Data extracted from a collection
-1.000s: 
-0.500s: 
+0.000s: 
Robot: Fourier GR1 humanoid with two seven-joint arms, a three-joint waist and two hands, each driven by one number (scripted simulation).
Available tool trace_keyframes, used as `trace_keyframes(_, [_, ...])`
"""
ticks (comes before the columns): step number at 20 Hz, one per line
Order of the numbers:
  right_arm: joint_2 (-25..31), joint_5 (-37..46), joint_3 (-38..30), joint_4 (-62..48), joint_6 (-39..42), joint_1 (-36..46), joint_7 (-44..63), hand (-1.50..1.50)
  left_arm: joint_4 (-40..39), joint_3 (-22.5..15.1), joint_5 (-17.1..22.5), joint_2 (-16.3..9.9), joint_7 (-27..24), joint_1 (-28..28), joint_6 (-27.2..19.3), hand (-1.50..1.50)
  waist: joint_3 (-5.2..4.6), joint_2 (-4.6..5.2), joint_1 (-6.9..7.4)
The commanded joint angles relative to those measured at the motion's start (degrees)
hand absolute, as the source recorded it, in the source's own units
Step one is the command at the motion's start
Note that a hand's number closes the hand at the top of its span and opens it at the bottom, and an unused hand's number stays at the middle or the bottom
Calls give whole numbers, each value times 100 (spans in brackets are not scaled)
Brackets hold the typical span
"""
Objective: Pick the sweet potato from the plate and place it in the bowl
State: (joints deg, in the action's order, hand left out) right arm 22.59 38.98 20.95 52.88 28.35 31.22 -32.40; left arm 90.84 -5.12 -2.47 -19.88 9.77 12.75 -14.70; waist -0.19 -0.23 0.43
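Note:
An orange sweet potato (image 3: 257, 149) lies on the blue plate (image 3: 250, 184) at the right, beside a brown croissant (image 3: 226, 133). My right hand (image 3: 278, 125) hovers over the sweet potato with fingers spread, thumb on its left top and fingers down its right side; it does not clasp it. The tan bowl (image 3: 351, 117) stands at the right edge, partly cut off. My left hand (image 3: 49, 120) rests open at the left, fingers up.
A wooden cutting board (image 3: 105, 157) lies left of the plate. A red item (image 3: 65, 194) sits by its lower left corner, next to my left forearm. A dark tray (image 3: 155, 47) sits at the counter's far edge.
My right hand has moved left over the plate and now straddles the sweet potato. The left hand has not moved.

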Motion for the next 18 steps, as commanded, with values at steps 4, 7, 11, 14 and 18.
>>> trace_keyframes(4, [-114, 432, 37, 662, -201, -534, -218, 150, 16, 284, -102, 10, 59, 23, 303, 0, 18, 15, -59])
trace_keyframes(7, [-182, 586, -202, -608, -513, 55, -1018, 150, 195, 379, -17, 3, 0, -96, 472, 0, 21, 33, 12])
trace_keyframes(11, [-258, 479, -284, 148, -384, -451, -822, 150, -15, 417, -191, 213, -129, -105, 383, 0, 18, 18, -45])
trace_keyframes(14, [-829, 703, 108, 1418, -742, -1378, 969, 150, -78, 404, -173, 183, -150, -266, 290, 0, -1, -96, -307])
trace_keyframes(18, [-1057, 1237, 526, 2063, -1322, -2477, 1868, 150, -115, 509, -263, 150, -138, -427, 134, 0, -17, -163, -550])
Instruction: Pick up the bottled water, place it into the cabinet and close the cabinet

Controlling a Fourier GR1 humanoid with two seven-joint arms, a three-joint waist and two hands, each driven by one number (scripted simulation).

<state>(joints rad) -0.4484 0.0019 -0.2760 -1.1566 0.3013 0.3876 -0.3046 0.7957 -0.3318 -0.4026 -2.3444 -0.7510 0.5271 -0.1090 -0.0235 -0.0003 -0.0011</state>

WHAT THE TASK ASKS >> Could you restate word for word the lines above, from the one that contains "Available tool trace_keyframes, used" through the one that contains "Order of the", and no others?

WRITTEN ANSWER >>
Available tool trace_keyframes, used as `trace_keyframes(_, [_, ...])`
"""
ticks (comes before the columns): step number at 20 Hz, one per line
Order of the numbers:

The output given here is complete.